Google Launches VaultGemma: First Privacy-Preserving Large Language Model
Google Research has introduced VaultGemma, its first large language model (LLM) trained with differential privacy to reduce the risk of memorizing sensitive user data. The model is based on the older Gemma 2 architecture and features 1 billion parameters, which the company claims performs comparably to non-private models of similar size. The development addresses concerns about data privacy and potential violations when models are trained on potentially sensitive information.
A team at Google Research has been exploring new techniques to make LLMs less likely to ‘memorize’ any of the content they’re trained on. While LLMs have non-deterministic outputs, they can sometimes regurgitate information from their training data, which can pose privacy risks if sensitive content is included. Differential privacy has been used to prevent such memorization by introducing calibrated noise during the training phase, but it comes with trade-offs in terms of model accuracy and compute requirements.

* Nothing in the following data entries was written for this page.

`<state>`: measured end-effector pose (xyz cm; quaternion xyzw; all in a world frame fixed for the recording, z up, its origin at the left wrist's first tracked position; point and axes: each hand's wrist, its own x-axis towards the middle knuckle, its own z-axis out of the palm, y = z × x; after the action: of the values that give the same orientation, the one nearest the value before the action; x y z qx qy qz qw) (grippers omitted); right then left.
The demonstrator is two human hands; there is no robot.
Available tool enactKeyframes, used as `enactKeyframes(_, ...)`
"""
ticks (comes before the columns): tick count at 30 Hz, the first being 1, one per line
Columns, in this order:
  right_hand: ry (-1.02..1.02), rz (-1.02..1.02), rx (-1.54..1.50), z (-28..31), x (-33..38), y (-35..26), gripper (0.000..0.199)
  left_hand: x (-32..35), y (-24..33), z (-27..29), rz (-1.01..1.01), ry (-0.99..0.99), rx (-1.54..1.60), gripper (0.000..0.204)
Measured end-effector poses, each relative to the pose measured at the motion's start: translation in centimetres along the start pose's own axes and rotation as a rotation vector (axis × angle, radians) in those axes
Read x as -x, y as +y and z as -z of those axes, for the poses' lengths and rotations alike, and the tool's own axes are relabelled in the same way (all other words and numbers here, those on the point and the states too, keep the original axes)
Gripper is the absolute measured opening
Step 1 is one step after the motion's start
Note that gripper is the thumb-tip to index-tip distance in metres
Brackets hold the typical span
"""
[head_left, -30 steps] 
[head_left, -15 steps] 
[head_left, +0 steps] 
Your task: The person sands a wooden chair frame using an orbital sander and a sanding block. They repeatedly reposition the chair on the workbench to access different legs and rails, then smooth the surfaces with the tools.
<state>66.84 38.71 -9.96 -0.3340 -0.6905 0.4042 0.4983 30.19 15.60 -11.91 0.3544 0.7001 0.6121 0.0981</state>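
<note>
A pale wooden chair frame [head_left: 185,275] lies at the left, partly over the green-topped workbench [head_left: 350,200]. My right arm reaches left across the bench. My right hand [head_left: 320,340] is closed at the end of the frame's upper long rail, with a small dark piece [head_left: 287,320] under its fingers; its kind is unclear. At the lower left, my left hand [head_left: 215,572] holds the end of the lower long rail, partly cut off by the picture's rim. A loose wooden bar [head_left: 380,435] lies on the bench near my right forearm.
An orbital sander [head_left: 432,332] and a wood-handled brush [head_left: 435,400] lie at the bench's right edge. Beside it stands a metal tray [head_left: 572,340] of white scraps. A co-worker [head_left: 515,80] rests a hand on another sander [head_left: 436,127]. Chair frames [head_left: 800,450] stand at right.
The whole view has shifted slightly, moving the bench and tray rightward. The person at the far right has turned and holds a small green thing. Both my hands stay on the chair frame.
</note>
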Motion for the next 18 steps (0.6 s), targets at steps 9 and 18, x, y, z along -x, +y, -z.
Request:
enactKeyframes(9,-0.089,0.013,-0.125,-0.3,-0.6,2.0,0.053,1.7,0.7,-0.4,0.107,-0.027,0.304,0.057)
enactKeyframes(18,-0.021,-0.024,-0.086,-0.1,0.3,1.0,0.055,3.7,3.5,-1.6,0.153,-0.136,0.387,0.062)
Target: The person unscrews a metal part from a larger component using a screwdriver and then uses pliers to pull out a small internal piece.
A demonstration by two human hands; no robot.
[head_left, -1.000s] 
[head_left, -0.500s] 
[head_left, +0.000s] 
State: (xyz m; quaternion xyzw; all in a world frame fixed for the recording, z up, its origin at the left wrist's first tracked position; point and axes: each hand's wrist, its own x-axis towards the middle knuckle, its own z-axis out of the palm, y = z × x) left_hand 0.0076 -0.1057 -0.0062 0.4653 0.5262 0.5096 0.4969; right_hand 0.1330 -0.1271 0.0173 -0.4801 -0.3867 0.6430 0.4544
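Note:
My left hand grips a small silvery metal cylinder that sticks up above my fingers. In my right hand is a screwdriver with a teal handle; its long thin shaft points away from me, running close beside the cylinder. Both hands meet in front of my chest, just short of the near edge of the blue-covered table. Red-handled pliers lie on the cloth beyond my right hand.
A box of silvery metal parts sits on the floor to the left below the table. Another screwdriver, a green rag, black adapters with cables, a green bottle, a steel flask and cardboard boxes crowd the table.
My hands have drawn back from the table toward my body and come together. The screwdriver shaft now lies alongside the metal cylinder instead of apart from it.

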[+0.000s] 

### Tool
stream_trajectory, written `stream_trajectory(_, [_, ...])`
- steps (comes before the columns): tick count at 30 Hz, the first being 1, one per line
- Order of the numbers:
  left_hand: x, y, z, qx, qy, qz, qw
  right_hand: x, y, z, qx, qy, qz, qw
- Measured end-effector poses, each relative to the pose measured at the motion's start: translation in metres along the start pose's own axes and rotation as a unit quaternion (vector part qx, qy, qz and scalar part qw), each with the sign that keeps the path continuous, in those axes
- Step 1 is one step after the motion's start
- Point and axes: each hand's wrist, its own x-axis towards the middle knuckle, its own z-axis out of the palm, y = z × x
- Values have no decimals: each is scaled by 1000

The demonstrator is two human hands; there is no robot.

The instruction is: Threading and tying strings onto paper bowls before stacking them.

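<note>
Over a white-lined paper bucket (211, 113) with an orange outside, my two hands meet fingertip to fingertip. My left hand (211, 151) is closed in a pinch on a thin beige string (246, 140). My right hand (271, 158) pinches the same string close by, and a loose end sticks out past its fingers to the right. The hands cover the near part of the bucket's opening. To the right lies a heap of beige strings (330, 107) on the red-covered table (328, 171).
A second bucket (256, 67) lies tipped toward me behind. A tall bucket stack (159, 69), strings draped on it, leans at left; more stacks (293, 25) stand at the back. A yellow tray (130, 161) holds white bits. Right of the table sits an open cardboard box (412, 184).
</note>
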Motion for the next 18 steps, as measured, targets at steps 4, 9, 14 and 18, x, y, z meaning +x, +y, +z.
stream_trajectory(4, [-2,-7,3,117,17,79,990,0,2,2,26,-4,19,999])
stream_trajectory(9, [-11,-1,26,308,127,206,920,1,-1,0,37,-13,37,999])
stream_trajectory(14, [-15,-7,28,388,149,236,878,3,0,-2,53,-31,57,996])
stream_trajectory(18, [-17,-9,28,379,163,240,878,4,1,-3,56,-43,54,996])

Until recently, there has been little understanding of how differential privacy affects the scaling laws of AI models. The Google team assumed that model performance would primarily be impacted by the noise-batch ratio, which compares the volume of randomized noise to the size of the training data. By conducting experiments with varying model sizes and noise-batch ratios, the team established a basic understanding of differential privacy scaling laws. This insight helps developers find an optimal noise-batch ratio to ensure a balance between privacy and model quality.
The work has led to the creation of VaultGemma, which is available now on platforms like Hugging Face and Kaggle. Google claims that the model performs comparably to non-private models of similar size, demonstrating that privacy can be integrated without sacrificing performance. This development is significant as tech companies continue to seek ways to balance AI advancement with user privacy protections.